You can use Streaming tables and APPLY CHANGES INTO to implement SCD type 1 or type 2 using Delta Lake-backed tables. This example implements SCD type 1 in the state store, which provides lower latency for near real-time applications.

Python
# Import necessary libraries
import pandas as pd
from pyspark.sql.streaming import StatefulProcessor, StatefulProcessorHandle
from pyspark.sql.types import StructType, StructField, LongType, StringType
from typing import Iterator

# Set the state store provider to RocksDB
spark.conf.set("spark.sql.streaming.stateStore.providerClass", "org.apache.spark.sql.execution.streaming.state.RocksDBStateStoreProvider")

# Define the output schema for the streaming query
output_schema = StructType([
StructField("user", StringType(), True),
StructField("time", LongType(), True),
StructField("location", StringType(), True)
])

# Define a custom StatefulProcessor for slowly changing dimension type 1 (SCD1) operations
class SCDType1StatefulProcessor(StatefulProcessor):
def init(self, handle: StatefulProcessorHandle) -> None:
# Define the schema for the state value
value_state_schema = StructType([
StructField("user", StringType(), True),
StructField("time", LongType(), True),
StructField("location", StringType(), True)
])
# Initialize the state to store the latest location for each user
self.latest_location = handle.getValueState("latestLocation", value_state_schema)

def handleInputRows(self, key, rows, timer_values) -> Iterator[pd.DataFrame]:
# Find the row with the maximum time value
max_row = None
max_time = float('-inf')
for pdf in rows:
for _, pd_row in pdf.iterrows():
time_value = pd_row["time"]
if time_value > max_time:
max_time = time_value
max_row = tuple(pd_row)

# Check if state exists and update if necessary
exists = self.latest_location.exists()
if not exists or max_row[1] > self.latest_location.get()[1]:
# Update the state with the new max row
self.latest_location.update(max_row)
# Yield the updated row
yield pd.DataFrame(
{"user": (max_row[0],), "time": (max_row[1],), "location": (max_row[2],)}
)
# Yield an empty DataFrame if no update is needed
yield pd.DataFrame()

def close(self) -> None:
# No cleanup needed
pass

# Apply the stateful transformation to the input DataFrame
(df.groupBy("user")
.transformWithStateInPandas(
statefulProcessor=SCDType1StatefulProcessor(),
outputStructType=output_schema,
outputMode="Update",
timeMode="None",
)
.writeStream... # Continue with stream writing configuration
)

Slowly changing dimension (SCD) type 2

The following notebooks contain an example of implementing SCD type 2 using transformWithState in Python or Scala.

SCD Type 2 Python

Open notebook in new tab

SCD Type 2 Scala

Open notebook in new tab

Downtime detector

transformWithState implements timers to allow you to take action based on elapsed time, even if no records for a given key are processed in a microbatch.

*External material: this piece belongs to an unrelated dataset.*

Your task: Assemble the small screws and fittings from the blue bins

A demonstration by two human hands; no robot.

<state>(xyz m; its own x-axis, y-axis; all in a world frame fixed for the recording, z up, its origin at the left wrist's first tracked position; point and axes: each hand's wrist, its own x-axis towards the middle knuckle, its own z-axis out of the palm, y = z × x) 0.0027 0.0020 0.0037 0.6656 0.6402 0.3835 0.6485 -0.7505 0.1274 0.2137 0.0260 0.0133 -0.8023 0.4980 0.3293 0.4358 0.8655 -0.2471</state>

The following example implements a pattern for a downtime detector. Each time a new value is seen for a given key, it updates the lastSeen state value, clears any existing timers, and resets a timer for the future.

When a timer expires, the application emits the elapsed time since the last observed event for the key. It then sets a new timer to emit an update 10 seconds later.

Python
import datetime
import time

class DownTimeDetectorStatefulProcessor(StatefulProcessor):
def init(self, handle: StatefulProcessorHandle) -> None:
# Define schema for the state value (timestamp)
state_schema = StructType([StructField("value", TimestampType(), True)])
self.handle = handle
# Initialize state to store the last seen timestamp for each key
self.last_seen = handle.getValueState("last_seen", state_schema)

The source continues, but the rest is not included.